This lack of understanding of the differences between pedagogical research and practice can influence the surroundings negatively, as it was expected that all pedagogues also should be scholars in practical didactics. Outside the field of pedagogy, not all can distinguish between the pedagogical researchers and the pedagogical developers: "This group (pedagogical researchers) is very peripheral to me. I do not see any difference between them (pedagogical researchers) and (pedagogical) developers."

Findings suggest generalized conclusions were being made about this new pedagogy. One participant identified that problems with one pedagogical developer may paint all pedagogical developers with the same brush:

Teachers must feel that the pedagogical developer supports them if it should work. If they feel that they will be evaluated and slashed by the pedagogical developer, (ironically) maybe they will not ask for their assistance to the same extent.

It was not only this risk of being evaluated that deterred teachers from contacting pedagogical developers, but also that the developers would overstretch their field of competence: "The educational (pedagogical) developers have been a little too pushy. They have opinions not only about the tool, but also how it should be used. They have not been so receptive at all times."

Theme II: Divide Between Involved Academic Levels

The pedagogues above were not alone in this criticism from the other academics. Technology professionals were well aware of academics criticizing them for being unresponsive, slow, and expensive:

It does not matter in what order you prioritize not to do these things! and perhaps it seemed like that from his perspective, but we had gladly made them (the proposed changes), all of them, as soon as tomorrow, but even if the management now think this (e-learning) is important, they have not provided very much resources.

This mistrust was mutual. Despite the academics' often deep knowledge on technical issues at a technical university, there was not much understanding for the difference between experimental settings in the academics' world and running a system in a real, live environment on the IT support side:

People here are working with the web, using the Web as a tool. So there are an awful lot of opinions about what we (IT support) should do. And they also know that it is very easy to do this, because they have built their own website or whatever it is, but the problem is when you scale it up in an organization where this must work flawlessly for 4,800 persons 24/7. But it's an area where it is easy to have opinions.

Many participants described a divide between "real" academics, i.e. those with PhDs who were employed as professors, and others working at their universities:

Some really have a special competence. They have 10-15 years of experience from these things and have built up an expertise precisely about this area. And there are not that many who have those skills. But they get no credit for it in this academic system because they are employed as administrative staff or lecturers. And then it becomes a problem because there is a formal problem of legitimacy: well you're not a Ph.D. in this!

Theme III: Divide in Teaching Attitudes

In addition to the divides between academic subjects and academic levels, findings identify a divide in attitudes towards teaching that cuts through subjects and academic levels: "I find some in the lecturer group and some in the professor group who think that education is important. And (there are some) where I cannot find it."

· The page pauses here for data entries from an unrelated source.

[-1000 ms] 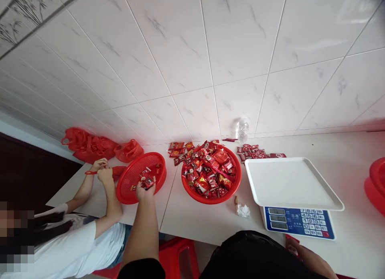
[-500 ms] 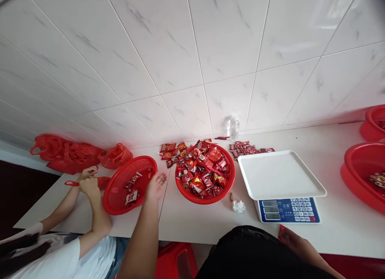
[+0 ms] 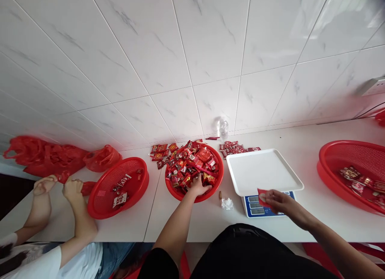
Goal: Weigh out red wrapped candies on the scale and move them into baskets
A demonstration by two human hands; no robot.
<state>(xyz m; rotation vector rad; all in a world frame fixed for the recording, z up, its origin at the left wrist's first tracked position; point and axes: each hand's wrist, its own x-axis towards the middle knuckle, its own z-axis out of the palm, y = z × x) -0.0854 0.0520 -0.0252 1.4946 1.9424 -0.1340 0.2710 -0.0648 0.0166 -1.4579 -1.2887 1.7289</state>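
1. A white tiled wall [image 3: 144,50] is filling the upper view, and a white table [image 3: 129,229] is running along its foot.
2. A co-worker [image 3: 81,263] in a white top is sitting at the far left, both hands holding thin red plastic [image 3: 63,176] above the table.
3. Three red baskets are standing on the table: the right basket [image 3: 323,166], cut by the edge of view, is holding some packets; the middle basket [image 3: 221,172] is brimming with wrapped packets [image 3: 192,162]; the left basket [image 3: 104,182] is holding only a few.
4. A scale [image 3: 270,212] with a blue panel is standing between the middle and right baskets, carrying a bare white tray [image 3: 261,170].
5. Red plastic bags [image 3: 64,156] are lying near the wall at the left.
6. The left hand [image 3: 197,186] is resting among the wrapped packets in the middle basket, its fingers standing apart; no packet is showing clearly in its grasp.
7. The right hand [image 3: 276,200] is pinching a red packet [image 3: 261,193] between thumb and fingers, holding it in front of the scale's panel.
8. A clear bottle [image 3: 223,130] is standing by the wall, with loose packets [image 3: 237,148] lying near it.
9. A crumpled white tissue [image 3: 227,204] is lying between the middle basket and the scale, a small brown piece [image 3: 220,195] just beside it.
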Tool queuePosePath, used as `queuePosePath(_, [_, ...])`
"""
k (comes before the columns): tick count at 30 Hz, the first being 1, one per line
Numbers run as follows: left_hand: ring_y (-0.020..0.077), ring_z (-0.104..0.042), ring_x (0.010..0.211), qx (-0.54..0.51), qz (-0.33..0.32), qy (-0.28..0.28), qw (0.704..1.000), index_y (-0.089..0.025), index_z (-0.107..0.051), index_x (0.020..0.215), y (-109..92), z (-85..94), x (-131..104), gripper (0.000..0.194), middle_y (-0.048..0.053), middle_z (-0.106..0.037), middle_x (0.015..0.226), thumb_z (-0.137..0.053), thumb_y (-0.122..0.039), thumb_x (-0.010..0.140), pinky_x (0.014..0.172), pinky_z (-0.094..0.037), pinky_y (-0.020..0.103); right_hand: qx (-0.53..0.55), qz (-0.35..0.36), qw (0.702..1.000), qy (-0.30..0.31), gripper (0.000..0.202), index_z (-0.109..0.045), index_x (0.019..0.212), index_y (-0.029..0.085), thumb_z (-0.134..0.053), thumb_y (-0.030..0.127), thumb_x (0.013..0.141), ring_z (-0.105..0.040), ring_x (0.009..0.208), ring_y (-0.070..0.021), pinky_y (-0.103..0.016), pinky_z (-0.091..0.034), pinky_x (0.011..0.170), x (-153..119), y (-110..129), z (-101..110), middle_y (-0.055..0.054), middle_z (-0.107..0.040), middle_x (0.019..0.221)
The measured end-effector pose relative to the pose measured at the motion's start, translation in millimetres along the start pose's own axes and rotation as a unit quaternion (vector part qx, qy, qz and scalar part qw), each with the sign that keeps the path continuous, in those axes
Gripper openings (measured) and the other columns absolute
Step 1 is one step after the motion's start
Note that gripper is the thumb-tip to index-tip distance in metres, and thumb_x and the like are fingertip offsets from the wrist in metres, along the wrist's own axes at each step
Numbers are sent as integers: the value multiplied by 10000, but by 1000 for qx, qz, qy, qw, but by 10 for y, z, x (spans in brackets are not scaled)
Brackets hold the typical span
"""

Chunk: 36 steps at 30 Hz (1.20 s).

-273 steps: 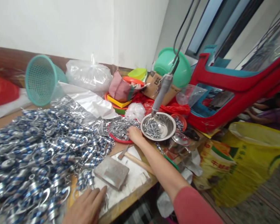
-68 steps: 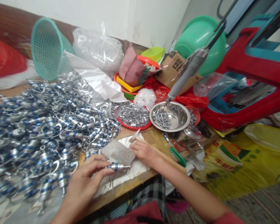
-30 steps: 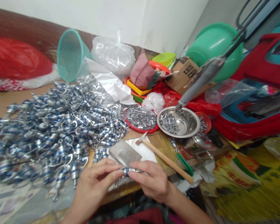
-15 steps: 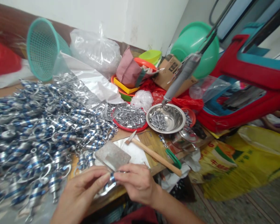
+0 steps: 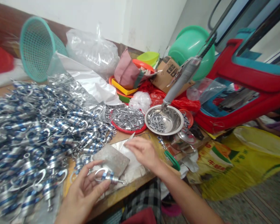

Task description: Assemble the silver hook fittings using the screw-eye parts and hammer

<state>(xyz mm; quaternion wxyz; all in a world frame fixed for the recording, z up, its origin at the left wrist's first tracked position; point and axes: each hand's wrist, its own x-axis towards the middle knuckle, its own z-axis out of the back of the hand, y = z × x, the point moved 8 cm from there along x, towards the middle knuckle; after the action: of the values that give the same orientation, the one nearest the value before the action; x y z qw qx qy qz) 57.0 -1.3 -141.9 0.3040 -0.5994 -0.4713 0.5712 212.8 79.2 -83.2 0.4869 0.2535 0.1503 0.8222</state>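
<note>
Between the thumb and fingers of my left hand (image 5: 87, 189) is a small silver metal fitting with blue bands (image 5: 107, 176). It has a curved hook at one end and a thin rod with a ring at the other. My right hand (image 5: 144, 152) is closed over the hammer (image 5: 132, 136) close to its head. Only the pointed tip and the far end of the wooden handle show past the hand and forearm. A flat grey metal block (image 5: 113, 158) lies between both hands, partly on a white sheet (image 5: 133, 163).
A large heap of similar blue-banded fittings (image 5: 37, 130) covers the left side. Beyond the block stand a red tray (image 5: 128, 130) of small metal parts and a steel bowl (image 5: 175, 119) of pins, under a hanging grey tool (image 5: 184, 77). A green-handled tool (image 5: 172, 160) lies right.
My right hand has let go of the fitting and moved up and right onto the hammer. The fitting stays in my left hand, now with its hook in view.
</note>
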Motion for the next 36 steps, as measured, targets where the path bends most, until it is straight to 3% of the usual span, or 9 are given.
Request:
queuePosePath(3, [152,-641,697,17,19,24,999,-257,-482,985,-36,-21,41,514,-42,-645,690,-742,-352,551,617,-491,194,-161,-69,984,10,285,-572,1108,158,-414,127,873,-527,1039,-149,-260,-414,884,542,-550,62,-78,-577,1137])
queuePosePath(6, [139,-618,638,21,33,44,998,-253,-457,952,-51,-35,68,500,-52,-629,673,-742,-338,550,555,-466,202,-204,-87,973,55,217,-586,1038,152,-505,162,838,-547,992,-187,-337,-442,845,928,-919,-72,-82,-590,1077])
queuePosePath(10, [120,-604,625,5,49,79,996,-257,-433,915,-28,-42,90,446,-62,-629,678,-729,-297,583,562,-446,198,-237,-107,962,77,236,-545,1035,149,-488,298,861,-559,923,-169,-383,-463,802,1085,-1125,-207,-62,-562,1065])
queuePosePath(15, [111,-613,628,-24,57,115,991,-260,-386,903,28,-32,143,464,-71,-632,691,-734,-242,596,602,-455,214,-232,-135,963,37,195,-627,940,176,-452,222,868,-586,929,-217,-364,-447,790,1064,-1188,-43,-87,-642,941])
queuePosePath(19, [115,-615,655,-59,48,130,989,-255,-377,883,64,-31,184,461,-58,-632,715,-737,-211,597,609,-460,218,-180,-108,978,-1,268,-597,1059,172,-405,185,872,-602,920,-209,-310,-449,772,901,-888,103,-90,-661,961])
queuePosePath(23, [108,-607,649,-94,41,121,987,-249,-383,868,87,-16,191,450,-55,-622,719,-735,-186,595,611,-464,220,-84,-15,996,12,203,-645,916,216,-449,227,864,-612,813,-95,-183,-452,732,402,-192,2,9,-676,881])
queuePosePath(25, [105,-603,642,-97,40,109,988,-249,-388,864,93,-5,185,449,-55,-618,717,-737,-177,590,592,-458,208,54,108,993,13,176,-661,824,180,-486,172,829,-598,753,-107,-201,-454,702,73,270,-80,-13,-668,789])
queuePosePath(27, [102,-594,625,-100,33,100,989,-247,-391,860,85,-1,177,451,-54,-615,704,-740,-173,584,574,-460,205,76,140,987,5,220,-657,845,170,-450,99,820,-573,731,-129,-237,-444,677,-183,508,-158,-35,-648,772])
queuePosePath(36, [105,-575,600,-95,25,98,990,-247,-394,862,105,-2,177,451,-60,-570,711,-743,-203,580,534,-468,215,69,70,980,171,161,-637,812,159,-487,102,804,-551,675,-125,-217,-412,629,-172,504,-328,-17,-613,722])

It may be that the origins of this attitude came from professors who focused on their research and avoided teaching altogether as suggested in this quote:

There is a direct conflict between these two groups (lecturers and professors). Some researchers (professors) have teaching obligations, but they want to teach something close to their area of ​​research. It's just that their field is very narrow and very peripheral in work life. Maybe there's room for one or two positions in the country outside the university. There is a direct conflict. They want to teach what they are doing research about and not basic courses that are too general. To maintain their own skills, I suppose, and perhaps to be able to recruit talented graduate students as well.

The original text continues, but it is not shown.